A. General FAQs

1. "How can I get access to the HPC cluster?"

Easy!  Make sure you have an engineering account - you can create one here and click on "Create a new account (Enable your Engineering resources)".  Then activate your HPC account by clicking on the "High Performance Computing" button on the right hand side under "Account Tools".  Your account should be ready shortly. If not, or if you have trouble with your account, try opening a ticket through the COEIT support portal.  Please provide your ONID, department, and advisor, and you will be assigned to the appropriate Slurm account.

 

2. "How can I get assistance on an HPC cluster issue?"

You can request assistance on HPC related issues by opening a ticket through the COEIT support portal.

Please put "HPC" as part of the subject line to alert COEIT that this issue involves the HPC cluster, this will facilitate that the ticket is properly routed and will improve response time.

 

3. "I try to ssh to a DGX or HPC node and I get the following message 'Access denied by pam_slurm_adopt...', why?"

In order to access hosts on the CoE HPC cluster, you must ssh to one of the submit nodes (submit-a, b, c) and then use Slurm to request resources from these nodes. Once you have reserved resources in Slurm, you can ssh to that node. For more information on using Slurm, check out this link.

 

4. "I try to ssh to dgx* or cn* and I get 'ssh: Could not resolve hostname...', what is wrong?"

The pattern of names starting with dgx* (eg. dgx2-2) and cn* (e.g. cn-gpu5) are shortened internal cluster names that can be used within the cluster (e.g. the submit nodes) but are currently not resolvable outside the cluster.  The corresponding external names begin with "compute-" and is that way for historical reasons.  For internal names starting with "dgx", just add "compute-" to the name, e.g. for dgx2-2 you should use "compute-dgx2-2".  For names beginning with "cn", replace cn with "compute", e.g. for cn-gpu5 you should use "compute-gpu5".  Be advised that ssh access is not allowed until resources have already been reserved using Slurm

 

5. "Why are my tmux and srun sessions being terminated?"

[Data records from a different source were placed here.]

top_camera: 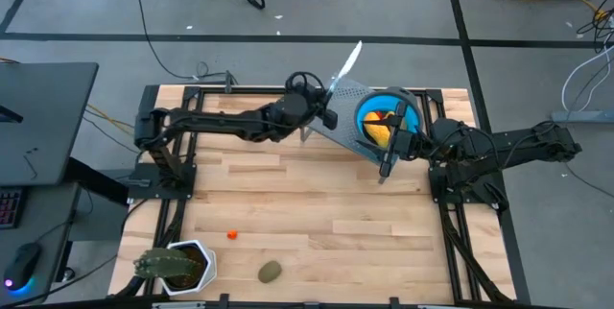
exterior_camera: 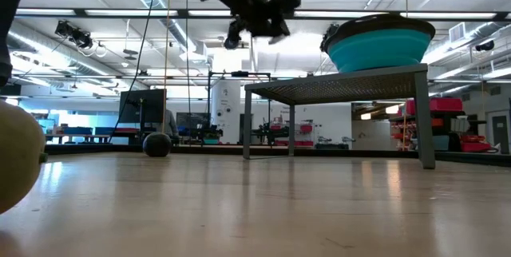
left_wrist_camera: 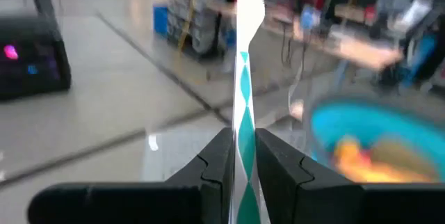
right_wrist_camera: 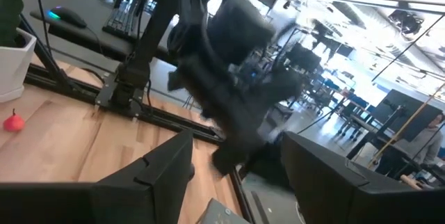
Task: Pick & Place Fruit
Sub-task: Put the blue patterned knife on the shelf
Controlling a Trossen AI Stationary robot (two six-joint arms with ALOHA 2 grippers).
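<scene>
My left gripper (top_camera: 324,106) hangs above the table's far middle, beside a grey mesh stand (top_camera: 347,107), and is shut on a thin pale stick (top_camera: 347,62) with teal diamonds (left_wrist_camera: 243,133). A blue bowl (top_camera: 372,109) sits on the stand and holds yellow and orange fruit (top_camera: 380,129); the left wrist view shows them blurred (left_wrist_camera: 361,156). My right gripper (top_camera: 386,167) is open at the bowl's near side, touching nothing. An olive oval (top_camera: 271,271) and an orange-red bit (top_camera: 231,235) lie on the table's near left. A dark round fruit (exterior_camera: 157,144) rests far back. My left gripper pinches the stick's lower part (left_wrist_camera: 243,156) between its two fingers (left_wrist_camera: 217,161). The stick runs on along the fingers and past their tips, slanting up toward the table's far right (top_camera: 355,52). It is lifted clear of the table.
A green spiky plant in a white pot (top_camera: 177,266) stands at the near left corner. The mesh stand (exterior_camera: 343,88) raises the bowl (exterior_camera: 382,45) well above the wood. Black frame rails (top_camera: 163,170) edge the table's left and right sides. Bare wood (top_camera: 317,203) fills the middle.
</scene>
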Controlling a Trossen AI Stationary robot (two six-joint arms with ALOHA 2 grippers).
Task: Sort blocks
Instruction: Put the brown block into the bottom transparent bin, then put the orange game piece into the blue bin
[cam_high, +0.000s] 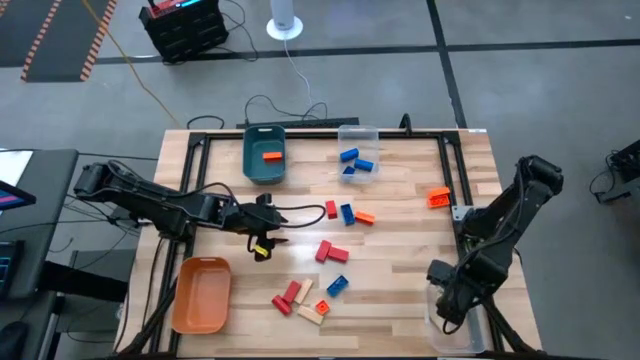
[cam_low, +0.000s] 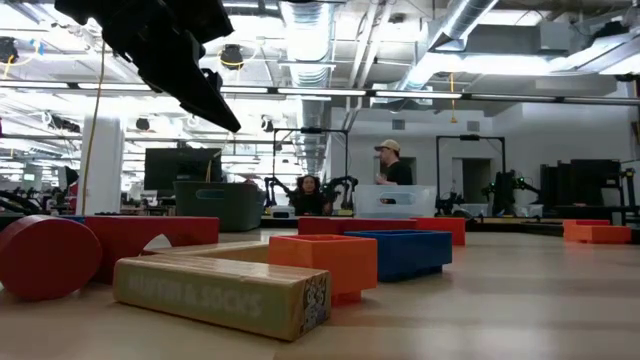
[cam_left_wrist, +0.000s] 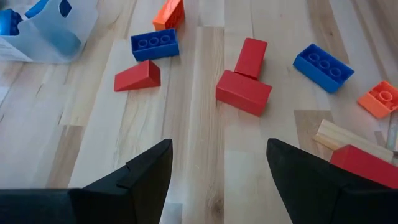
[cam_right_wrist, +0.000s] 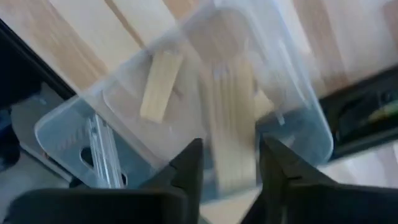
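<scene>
The right tool (cam_right_wrist: 229, 163) hangs over the clear plastic bin (cam_right_wrist: 298, 106) at the surface's edge, fingers parted around a blurred pale wooden block (cam_right_wrist: 231, 124) lying lengthwise between them; whether they touch it is unclear. The left tool (cam_left_wrist: 217, 165) hovers spread, empty.

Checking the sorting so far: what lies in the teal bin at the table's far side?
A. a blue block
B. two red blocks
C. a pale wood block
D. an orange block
D: the high view shows one orange block alone inside the teal bin.
</scene>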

The mostly likely cause is that your tmux session are exceeding memory or CPU utilization limits on the submit nodes. Monitor your tmux sessions closely using the "ps" command.  If you have a lot of srun commands running through a single tmux session, you might try spreading the load out among the three submit nodes.

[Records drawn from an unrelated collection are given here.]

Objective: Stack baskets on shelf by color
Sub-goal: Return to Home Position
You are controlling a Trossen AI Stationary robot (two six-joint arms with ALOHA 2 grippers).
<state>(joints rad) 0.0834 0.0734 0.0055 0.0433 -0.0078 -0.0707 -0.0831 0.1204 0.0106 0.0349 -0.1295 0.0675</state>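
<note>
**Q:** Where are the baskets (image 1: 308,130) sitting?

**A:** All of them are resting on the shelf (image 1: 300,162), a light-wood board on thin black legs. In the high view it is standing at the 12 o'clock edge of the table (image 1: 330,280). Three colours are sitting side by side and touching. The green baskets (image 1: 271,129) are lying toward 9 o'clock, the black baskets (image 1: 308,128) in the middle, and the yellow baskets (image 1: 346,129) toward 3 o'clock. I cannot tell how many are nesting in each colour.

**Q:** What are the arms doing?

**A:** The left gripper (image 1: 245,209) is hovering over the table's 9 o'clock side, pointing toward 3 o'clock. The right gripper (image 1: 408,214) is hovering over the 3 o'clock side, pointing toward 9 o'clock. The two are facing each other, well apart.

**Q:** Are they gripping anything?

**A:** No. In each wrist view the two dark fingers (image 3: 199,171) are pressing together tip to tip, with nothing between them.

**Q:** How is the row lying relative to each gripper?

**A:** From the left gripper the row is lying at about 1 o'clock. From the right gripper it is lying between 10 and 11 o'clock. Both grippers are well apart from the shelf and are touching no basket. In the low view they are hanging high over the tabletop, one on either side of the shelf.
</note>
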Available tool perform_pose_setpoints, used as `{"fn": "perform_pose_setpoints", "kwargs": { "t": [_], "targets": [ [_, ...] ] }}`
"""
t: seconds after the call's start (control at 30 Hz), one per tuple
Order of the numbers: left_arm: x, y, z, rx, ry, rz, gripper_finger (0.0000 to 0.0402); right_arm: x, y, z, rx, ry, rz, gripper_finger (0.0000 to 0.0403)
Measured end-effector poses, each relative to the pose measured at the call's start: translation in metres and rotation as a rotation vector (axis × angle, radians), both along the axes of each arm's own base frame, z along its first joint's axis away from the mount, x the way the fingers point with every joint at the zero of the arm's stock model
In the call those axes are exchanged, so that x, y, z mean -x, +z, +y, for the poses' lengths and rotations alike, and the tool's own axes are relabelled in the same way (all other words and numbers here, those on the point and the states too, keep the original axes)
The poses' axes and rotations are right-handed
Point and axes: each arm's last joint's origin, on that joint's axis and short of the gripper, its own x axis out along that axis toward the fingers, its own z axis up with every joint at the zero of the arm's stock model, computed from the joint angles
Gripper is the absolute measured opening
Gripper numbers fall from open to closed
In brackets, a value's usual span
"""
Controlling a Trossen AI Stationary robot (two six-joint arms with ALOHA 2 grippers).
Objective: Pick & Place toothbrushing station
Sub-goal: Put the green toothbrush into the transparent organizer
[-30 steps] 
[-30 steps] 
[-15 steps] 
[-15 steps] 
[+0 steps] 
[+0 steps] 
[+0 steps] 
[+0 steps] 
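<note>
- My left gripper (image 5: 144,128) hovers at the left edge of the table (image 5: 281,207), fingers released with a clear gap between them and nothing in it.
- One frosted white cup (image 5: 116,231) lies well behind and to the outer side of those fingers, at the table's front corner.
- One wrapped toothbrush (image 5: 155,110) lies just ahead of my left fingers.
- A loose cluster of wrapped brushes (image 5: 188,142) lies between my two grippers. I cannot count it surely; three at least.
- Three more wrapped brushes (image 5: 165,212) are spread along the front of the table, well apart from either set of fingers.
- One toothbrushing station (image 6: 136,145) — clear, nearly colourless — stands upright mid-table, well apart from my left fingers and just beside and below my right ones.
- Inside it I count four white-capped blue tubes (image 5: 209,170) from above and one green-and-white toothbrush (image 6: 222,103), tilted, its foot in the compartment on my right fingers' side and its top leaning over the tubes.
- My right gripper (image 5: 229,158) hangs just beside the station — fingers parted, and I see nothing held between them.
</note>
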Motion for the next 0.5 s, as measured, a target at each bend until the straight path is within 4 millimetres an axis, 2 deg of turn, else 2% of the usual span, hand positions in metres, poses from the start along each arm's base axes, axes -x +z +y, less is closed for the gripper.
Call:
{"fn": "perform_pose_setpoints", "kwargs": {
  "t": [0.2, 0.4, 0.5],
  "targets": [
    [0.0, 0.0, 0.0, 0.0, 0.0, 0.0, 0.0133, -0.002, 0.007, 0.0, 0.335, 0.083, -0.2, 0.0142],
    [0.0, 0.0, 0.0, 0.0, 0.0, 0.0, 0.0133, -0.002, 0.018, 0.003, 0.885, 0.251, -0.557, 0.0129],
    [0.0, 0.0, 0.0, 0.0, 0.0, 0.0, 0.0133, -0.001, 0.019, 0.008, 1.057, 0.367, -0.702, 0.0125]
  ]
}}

If your tmux session is terminated, then any srun sessions will also be terminated.  If you have a well established workflow, you might try putting your commands into a script and use sbatch instead of srun.  Jobs submitted in batch mode will not be terminated even if your network or VPN connection fails or if your tmux session is terminated.  If your work flow is not suitable to batch mode, you might try the HPC portal instead (VPN or campus network connection required).

 

 

B. Slurm FAQs

1. "What is Slurm, why do I need to use it, why can't I just ssh to a DGX or GPU server or other compute node?"

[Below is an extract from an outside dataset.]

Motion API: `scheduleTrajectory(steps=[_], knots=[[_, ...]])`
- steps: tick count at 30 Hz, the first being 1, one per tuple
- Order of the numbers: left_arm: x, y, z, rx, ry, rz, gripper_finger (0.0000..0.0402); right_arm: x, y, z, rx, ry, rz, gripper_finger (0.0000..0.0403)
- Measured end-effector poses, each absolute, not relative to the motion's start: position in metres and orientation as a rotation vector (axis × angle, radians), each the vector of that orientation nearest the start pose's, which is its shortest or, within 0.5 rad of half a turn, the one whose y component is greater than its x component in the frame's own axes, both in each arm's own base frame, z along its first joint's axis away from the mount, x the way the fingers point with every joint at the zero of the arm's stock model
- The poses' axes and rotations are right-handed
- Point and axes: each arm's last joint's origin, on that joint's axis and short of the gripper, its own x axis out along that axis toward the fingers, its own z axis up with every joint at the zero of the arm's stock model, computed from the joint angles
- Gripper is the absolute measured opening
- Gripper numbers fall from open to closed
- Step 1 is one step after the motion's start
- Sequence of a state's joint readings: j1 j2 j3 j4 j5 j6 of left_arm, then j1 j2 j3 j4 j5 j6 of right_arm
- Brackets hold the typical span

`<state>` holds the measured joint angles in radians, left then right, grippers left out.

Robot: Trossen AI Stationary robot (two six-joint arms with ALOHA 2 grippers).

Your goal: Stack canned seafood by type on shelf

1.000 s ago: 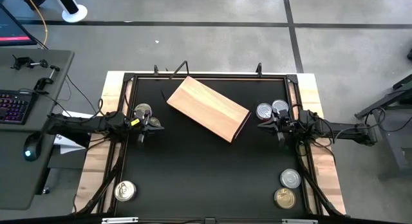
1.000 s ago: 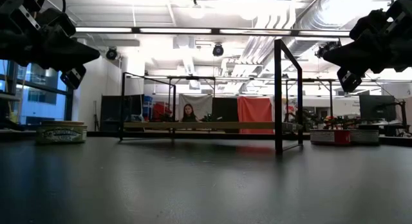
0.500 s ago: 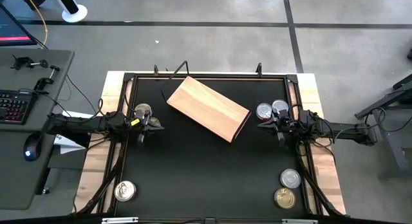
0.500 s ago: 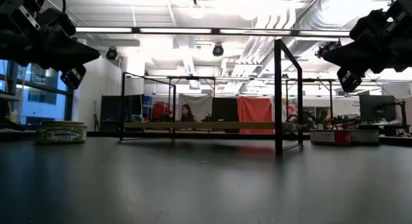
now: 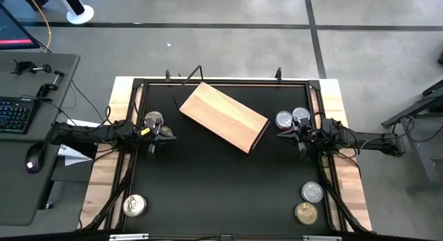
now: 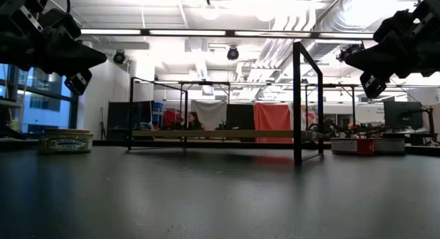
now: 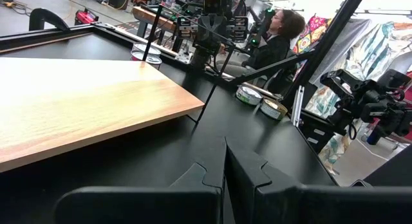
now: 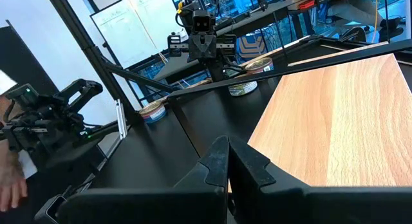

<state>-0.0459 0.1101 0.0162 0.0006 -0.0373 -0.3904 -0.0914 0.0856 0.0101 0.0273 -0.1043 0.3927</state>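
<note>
Fingers clenched empty on left gripper and right gripper — nothing stacked; next, open over a small round flat tin near the pale rectangular wooden shelf.

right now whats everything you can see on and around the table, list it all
wooden board: one, light wood with a darker end face, lying at an angle at the table's far middle
tins by the left arm: at least one, silver lid; a second partly hidden
tins by the right arm: two, silver lids, side by side
near left tin: one, gold-toned lid, near left corner
near right tins: two, one silver, one gold, near right corner
table: one, black top
keyboard: one, lit keys, on the side desk
left fingers: shut, empty
right fingers: shut, empty
</note>
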Motion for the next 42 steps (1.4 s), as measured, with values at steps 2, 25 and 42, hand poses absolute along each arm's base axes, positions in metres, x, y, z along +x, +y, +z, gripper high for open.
scheduleTrajectory(steps=[2,25,42], knots=[[0.103,-0.004,0.160,-0.386,0.094,0.010,0.0000,0.102,-0.006,0.163,0.397,0.050,0.003,0.0000],[0.104,0.000,0.167,-0.486,-0.004,0.115,0.0000,0.102,-0.006,0.163,0.397,0.050,0.003,0.0000],[0.152,-0.002,0.274,-0.871,-0.524,0.072,0.0000,0.102,-0.006,0.163,0.397,0.050,0.004,0.0000]])
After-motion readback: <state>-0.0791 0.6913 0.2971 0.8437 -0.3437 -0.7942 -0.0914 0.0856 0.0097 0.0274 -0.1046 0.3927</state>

The HPC cluster is a heavily shared compute resource, and Slurm is a cluster resource and workload manager.  When you request an allocation in Slurm (or any cluster manager), Slurm will search all compute resources (partitions) that are available to you so you do not have to find them yourself, and then Slurm allocates the resources to you that you requested (e.g. CPU, GPU, RAM) if immediately available (or schedule them if not currently available), and give you get dedicated access to those resources.  This protects your calculations or jobs from memory contention as well as CPU/GPU sharing with other users, which leads to much greater job stability and performance. This resource protection would not be possible if ssh access was granted to anybody at anytime.  Without a cluster manager, the best case for a busy cluster is that users jobs would slow down to a crawl due to CPU and GPU load sharing, or worse, crash or cause other jobs to crash due to memory contention.

 

2. "When I type 'srun' or 'sinfo', I get 'command not found', did I do something wrong?"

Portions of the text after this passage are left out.